Whether immunotherapy is offered first or later often depends on specific biological markers in your tumor. The most important ones:

  • PD-L1 expression: Measures how much of a checkpoint protein your tumor displays. Higher levels generally predict a better response to checkpoint inhibitors. In lung cancer, PD-L1 of 50% or higher qualifies you for immunotherapy alone as a first treatment.
  • MSI-H/dMMR: Tumors with a specific DNA repair deficiency (called microsatellite instability-high) tend to respond well to immunotherapy. This marker qualifies patients for immunotherapy across all solid tumor types, regardless of where the cancer originated.
  • Tumor mutational burden (TMB): Cancers with 10 or more mutations per megabase of DNA are classified as TMB-high and may qualify for immunotherapy. This benefit extends beyond MSI-H tumors, since most TMB-high cancers in key clinical trials were actually microsatellite stable.

Your oncologist will typically test for these markers when you’re first diagnosed. The results can shift immunotherapy from a later option to a first-line treatment, or vice versa.

What Treatment Looks Like

Immunotherapy drugs are generally given as intravenous infusions in cycles ranging from every 2 to 6 weeks. For metastatic cancer, treatment can continue for up to 2 years. For adjuvant or neoadjuvant use, courses are shorter, typically 1 month to 1 year.

Side effects are different from chemotherapy. Because immunotherapy activates the immune system broadly, it can trigger inflammation in healthy organs. Skin reactions, thyroid problems, gut inflammation, and joint pain are among the more common issues. Most are mild and manageable, but moderate or severe reactions may require pausing treatment temporarily. In many cases, treatment can be restarted once symptoms improve, particularly if the side effects respond to treatment and remain controlled.

The Bigger Picture

The idea that immunotherapy is a last resort reflects where the field was roughly a decade ago, when early approvals were limited to cancers that had failed everything else. That’s no longer the reality.
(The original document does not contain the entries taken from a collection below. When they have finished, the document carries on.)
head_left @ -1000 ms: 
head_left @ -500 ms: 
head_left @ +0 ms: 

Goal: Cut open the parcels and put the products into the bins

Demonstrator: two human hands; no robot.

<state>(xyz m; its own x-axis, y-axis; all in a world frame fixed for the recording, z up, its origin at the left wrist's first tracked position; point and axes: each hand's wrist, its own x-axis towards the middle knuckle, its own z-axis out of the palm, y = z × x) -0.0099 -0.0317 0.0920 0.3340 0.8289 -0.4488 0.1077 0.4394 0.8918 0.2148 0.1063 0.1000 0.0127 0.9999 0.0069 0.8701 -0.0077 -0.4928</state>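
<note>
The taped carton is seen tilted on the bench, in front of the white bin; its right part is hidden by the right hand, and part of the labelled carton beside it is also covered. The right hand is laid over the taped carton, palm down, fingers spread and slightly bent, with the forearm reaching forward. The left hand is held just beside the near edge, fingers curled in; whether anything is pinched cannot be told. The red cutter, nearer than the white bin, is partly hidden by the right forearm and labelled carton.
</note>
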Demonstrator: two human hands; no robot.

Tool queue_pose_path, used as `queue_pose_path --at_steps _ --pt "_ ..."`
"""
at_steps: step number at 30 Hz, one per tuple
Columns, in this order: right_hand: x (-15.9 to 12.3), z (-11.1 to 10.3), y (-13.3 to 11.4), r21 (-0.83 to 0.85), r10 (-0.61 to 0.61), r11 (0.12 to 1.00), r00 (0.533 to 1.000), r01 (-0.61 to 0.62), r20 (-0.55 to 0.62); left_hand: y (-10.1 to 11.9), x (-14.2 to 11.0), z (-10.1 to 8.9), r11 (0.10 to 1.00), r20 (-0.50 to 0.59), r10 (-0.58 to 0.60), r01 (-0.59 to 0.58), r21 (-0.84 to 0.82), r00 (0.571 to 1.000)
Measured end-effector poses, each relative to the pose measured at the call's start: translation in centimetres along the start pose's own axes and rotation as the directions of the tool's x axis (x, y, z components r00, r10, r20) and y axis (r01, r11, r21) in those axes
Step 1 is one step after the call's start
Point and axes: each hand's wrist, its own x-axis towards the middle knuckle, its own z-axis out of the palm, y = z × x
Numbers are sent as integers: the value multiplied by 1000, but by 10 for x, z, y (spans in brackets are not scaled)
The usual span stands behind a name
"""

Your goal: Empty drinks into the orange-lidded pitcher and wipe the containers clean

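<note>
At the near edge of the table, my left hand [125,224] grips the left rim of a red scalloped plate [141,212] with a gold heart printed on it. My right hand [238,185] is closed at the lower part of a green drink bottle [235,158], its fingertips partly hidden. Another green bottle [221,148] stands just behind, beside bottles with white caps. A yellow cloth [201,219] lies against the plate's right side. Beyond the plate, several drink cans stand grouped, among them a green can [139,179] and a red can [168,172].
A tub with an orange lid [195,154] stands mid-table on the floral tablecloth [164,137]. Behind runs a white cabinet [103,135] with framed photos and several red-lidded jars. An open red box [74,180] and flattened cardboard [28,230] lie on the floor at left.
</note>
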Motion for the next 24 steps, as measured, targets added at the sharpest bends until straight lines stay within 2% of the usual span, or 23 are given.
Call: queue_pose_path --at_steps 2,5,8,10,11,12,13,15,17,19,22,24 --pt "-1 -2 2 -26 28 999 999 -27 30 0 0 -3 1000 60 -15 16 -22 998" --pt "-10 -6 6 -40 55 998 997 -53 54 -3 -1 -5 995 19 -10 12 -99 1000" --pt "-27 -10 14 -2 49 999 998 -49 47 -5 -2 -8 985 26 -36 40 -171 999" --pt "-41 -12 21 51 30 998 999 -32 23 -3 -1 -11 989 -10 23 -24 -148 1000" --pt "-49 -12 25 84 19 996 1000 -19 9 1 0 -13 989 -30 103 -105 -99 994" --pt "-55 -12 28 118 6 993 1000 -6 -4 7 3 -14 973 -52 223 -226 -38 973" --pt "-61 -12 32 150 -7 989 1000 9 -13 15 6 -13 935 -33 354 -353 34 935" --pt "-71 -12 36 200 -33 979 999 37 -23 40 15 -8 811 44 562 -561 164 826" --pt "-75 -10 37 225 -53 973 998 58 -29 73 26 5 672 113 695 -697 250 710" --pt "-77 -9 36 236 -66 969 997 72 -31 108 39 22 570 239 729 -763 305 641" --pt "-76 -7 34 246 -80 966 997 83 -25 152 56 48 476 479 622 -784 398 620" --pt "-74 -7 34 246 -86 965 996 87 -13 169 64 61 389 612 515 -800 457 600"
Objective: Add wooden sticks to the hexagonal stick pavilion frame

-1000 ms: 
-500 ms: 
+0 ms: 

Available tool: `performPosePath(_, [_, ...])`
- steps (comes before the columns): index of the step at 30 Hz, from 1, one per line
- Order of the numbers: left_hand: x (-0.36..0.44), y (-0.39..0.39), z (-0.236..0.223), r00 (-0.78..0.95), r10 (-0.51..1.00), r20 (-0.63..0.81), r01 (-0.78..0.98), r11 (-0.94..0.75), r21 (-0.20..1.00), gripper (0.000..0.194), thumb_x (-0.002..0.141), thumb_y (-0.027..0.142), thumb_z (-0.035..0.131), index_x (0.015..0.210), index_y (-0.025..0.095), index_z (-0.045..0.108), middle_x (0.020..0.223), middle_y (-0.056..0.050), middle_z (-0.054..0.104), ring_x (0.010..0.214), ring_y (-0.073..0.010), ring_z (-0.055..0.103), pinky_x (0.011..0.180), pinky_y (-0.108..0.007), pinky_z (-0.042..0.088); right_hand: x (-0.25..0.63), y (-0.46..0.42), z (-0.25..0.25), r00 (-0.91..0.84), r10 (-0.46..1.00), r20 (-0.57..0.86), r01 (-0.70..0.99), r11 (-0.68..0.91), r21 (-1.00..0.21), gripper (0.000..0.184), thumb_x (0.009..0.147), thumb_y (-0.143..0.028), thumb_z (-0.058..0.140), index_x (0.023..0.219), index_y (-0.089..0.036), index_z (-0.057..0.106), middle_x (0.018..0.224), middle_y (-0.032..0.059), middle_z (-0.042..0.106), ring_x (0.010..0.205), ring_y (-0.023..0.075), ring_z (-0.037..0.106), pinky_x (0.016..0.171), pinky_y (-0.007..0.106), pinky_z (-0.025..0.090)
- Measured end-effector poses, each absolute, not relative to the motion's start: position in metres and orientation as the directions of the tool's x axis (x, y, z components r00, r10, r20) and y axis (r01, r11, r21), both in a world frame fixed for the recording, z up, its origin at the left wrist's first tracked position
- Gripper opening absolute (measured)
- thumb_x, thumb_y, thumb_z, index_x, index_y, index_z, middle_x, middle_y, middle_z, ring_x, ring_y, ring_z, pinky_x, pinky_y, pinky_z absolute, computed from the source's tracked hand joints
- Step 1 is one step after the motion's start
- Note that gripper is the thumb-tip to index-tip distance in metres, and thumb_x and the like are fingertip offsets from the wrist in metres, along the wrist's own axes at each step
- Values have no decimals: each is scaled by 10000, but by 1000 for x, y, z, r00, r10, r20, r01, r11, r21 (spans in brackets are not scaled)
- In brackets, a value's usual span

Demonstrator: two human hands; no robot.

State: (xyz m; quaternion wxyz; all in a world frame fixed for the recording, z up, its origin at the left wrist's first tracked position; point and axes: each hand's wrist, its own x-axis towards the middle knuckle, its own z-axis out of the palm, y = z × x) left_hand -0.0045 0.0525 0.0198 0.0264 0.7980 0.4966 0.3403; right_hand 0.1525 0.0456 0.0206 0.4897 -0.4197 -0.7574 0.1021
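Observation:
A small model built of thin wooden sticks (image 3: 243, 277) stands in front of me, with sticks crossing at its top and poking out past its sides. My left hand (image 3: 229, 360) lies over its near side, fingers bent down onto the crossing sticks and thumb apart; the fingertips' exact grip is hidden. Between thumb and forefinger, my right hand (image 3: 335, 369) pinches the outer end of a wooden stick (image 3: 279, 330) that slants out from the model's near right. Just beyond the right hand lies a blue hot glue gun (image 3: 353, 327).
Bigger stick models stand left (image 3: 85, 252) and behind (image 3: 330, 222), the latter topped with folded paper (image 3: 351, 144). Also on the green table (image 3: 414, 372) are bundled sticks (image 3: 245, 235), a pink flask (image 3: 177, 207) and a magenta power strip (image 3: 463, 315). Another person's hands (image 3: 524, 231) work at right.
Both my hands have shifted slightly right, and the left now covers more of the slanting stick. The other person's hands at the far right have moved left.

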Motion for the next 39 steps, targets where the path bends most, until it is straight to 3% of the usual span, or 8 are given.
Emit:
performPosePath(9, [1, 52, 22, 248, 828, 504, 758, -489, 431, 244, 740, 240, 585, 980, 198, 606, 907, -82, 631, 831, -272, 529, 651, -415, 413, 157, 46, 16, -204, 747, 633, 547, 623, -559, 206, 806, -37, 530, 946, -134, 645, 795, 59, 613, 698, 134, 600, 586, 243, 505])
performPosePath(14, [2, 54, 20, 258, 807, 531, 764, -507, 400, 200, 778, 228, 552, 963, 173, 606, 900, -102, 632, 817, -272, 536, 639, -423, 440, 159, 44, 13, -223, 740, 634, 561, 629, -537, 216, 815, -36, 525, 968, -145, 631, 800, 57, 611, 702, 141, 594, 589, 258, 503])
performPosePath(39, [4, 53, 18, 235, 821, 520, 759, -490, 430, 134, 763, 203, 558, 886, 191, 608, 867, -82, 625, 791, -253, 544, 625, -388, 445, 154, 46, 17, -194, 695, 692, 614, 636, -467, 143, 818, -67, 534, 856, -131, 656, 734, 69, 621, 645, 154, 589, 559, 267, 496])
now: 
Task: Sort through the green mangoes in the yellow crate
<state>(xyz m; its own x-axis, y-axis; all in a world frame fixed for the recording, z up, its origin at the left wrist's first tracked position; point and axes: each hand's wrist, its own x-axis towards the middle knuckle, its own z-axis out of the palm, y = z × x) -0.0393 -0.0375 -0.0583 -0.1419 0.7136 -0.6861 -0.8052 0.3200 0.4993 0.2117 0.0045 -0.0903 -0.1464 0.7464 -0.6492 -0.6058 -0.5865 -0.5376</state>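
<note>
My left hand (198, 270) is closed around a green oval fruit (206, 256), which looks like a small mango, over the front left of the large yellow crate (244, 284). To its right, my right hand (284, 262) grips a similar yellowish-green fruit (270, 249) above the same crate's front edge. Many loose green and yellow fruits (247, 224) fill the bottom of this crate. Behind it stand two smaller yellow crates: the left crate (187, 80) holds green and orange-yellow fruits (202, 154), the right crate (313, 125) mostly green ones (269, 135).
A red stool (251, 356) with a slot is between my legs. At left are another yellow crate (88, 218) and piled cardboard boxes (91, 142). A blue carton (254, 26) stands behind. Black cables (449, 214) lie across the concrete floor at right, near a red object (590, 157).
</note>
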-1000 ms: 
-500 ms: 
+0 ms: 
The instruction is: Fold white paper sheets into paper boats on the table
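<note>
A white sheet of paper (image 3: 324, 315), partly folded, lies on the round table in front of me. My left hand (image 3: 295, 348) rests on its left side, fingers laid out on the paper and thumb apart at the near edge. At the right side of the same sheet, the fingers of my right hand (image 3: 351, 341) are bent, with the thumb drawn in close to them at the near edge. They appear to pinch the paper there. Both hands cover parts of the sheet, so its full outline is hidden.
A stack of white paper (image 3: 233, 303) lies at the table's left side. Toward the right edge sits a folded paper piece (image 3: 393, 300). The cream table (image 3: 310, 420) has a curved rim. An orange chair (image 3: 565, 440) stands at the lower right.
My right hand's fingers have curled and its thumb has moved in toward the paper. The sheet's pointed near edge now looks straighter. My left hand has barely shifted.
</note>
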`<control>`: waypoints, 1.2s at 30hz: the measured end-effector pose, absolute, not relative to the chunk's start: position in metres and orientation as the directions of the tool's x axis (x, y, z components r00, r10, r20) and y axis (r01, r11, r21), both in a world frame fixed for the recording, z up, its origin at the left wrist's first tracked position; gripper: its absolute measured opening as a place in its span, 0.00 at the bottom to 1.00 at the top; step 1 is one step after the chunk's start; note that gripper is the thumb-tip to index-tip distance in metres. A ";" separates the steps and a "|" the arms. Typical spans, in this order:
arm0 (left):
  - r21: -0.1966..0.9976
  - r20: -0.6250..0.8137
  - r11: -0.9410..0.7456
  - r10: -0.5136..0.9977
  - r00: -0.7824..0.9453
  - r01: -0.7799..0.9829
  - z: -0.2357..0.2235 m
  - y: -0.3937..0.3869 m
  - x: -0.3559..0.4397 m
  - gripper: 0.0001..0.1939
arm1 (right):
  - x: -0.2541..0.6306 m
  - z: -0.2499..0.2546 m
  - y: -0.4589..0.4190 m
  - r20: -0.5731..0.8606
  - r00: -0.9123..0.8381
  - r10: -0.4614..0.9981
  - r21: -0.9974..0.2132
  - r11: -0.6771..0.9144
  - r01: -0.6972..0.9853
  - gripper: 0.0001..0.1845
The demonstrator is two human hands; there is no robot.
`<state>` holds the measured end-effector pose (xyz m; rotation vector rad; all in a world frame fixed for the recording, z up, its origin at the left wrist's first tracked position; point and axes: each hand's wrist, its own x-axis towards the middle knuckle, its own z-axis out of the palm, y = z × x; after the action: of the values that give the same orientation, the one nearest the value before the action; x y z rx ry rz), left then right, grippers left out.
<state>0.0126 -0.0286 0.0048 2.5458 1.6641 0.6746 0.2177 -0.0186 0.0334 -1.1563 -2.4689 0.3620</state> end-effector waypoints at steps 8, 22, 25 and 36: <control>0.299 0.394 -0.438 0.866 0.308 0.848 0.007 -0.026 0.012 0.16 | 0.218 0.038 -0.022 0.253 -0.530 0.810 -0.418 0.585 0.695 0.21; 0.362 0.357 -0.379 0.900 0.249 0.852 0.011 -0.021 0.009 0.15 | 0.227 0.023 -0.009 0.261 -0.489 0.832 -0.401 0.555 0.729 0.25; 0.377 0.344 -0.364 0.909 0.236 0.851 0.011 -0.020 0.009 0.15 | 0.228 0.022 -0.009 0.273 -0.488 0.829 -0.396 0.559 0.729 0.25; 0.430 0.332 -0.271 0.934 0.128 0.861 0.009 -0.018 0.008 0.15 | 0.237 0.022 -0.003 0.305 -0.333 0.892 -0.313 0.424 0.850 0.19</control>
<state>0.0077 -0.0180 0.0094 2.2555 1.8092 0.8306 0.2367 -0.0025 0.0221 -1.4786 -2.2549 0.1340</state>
For melanoma, lung cancer, kidney cancer, and a growing list of other tumor types, immunotherapy is the first and often the best option. For cancers with favorable biomarkers like MSI-H or high TMB, it can be effective regardless of where the tumor originated. The treatment continues to move earlier in the cancer journey, from metastatic disease to post-surgical prevention to pre-surgical tumor shrinkage. Where it fits for any individual patient depends on cancer type, stage, and molecular testing, but calling it a last resort significantly understates its current role.